Purpose The aim of this study is to improve the drug release properties of antimicrobial agents from hydrophobic biomaterials using using an ion pairing strategy. In so doing antimicrobial agents may be eluted and maintained over a sufficient time period thereby preventing bacterial colonisation and subsequent biofilm formation on medical devices. Methods The model antimicrobial agent was chlorhexidine and the selected fatty acid counter ions were capric acid, myristic acid and stearic acid. The polymethyl methacrylate films were loaded with 2% of fatty acid:antimicrobial agent at the following molar ratios; 0.5:1M, 1:1M and 2:1M and thermally polymerized using azobisisobutyronitrile initiator. Drug release experiments were subsequently performed over a 3-month period and the mass of drug released under sink conditions (pH 7.0, 37oC) quantified using a validated HPLC-UV method. Results In all platforms, a burst of chlorhexidine release was observed over the initial 24-hour period. Similar release kinetics were observed between the formulations during the initial 28 days. However, as time progressed, the chlorhexidine baseline plateaued after 56 days whereas formulations containing the counterions appeared to continuously elute linearly with time. As can be observed in figure 1, the rank order of total chlorhexidine release in the presence of 0.5M fatty acid was myristic acid (40%) > capric acid (35%) > stearic acid (30%)> chlorhexidine baseline (15%). Conclusion The incorporation of fatty acids within the formulation significantly improved chlorhexidine solubility within both the monomer and the polymer and enhanced the drug release kinetics over the period of study. This is attributed to the greater diffusivity of chlorhexidine through PMMA in the presence of fatty acids. In th absence of fatty acids, chlorhexidine release was facilitated by dissolution of surface associated drug particles. This study has illustrated the ability of fatty acids to modulate chlorhexidine release from a model biomaterial through enhanced diffusivity. This strategy may prove advantageous for improved medical devices with enhanced resistance to infection.

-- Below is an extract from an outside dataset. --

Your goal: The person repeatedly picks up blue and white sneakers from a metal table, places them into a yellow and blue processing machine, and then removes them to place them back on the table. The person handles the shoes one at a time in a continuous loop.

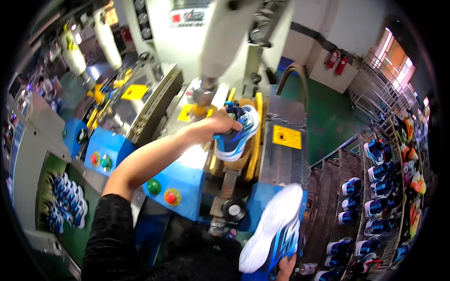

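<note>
A blue sneaker (241, 138) with a white and light-blue sole sits in the press between two yellow side pads (255, 140), its heel towards me. My left hand (221, 122) reaches in from the left and is closed on the sneaker's upper near its tongue and laces. At the lower right, a second blue sneaker (274, 229) is tilted with its white sole turned up. My right hand (287, 268) is closed around its upper from below; only part of the fingers shows. Above the first sneaker, a metal press head (205, 96) hangs close to my left wrist.
Blue control panels with green (153, 187) and red (172, 197) buttons front the machine. A black round knob (234, 210) sits below the pads. On the right stands a rack (337, 187) with several sneakers. More sneakers (70, 201) lie in an opening at left.
</note>
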Tool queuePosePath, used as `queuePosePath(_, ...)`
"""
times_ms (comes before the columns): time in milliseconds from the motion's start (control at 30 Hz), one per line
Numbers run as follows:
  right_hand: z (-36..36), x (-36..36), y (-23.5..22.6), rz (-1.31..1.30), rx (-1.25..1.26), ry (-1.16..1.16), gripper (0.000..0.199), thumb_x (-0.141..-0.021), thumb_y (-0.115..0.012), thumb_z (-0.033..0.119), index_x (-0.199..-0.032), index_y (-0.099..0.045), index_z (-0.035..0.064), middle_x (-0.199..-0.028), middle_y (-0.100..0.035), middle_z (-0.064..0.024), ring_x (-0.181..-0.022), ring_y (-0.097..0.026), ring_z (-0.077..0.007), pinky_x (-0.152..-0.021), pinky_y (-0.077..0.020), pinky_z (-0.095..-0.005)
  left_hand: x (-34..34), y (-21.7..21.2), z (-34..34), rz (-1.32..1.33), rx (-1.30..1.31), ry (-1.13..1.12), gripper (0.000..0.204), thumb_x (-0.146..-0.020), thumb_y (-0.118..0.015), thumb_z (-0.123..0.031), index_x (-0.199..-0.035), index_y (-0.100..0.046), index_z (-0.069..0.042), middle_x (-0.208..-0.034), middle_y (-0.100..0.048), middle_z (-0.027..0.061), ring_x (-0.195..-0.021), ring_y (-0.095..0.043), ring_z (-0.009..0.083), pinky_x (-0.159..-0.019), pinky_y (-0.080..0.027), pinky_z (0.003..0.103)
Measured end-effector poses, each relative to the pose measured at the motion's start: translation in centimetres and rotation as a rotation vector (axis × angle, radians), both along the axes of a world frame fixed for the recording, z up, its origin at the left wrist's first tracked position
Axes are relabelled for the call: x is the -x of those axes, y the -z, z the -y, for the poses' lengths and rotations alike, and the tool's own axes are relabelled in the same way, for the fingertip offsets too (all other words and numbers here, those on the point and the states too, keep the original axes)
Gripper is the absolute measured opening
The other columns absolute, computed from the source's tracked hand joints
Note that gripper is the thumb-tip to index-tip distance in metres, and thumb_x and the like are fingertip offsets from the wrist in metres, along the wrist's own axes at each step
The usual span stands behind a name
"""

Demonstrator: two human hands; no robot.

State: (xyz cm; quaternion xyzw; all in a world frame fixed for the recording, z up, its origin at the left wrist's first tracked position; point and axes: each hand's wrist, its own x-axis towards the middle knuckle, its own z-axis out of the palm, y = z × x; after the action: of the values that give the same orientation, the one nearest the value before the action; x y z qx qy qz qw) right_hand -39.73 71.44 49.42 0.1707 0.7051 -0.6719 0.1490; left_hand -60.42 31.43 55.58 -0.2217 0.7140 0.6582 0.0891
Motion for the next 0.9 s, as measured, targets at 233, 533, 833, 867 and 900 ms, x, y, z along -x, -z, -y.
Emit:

WS02.7 Initial and chronic MRSA infection in cystic fibrosis

Objectives Chronic MRSA infection, which affects approximately 26% of CF patients in the USA, is associated with declining lung function and poor outcomes (Dasenbrook, 2010). Anaerobic niches have been described within the CF lung, potentially influencing the virulence of MRSA. This study aims to compare initial and chronic CF MRSA isolates, following aerobic and anaerobic culture. Methods Isolates, obtained from CF sputum at first isolation [“early” (n = 10)] or up to 5 years later, during chronic infection [“late” (n = 15)] were cultured in aerobic and anaerobic conditions. Differences in virulence were compared using the Galleria mellonella infection model. Biofilm formation of each isolate was assessed following staining with crystal violet. Production of Δ-haemolysin (Δ-hly), a surrogate marker for expression of the virulence regulator agr, was determined by haemolysis assay. Results MRSA grown in anaerobic conditions had significantly increased virulence in the G. mellonella model (p = 0.007), increased biofilm formation (p = 0.006) and increased Δ-hly production (p<0.0001). No significant difference between Δ-hly production or biofilm formation were observed between early and late isolates; however late isolates were found to be more virulent in the G. mellonella model (p = 0.0002). Conclusion These results suggest that an anaerobic environment, as found in the CF lung, may increase virulence of MRSA and aid in the establishment of chronic infection. Further clinical studies are required to determine how these phenotypic changes are associated with transition to chronic infection and patient outcome.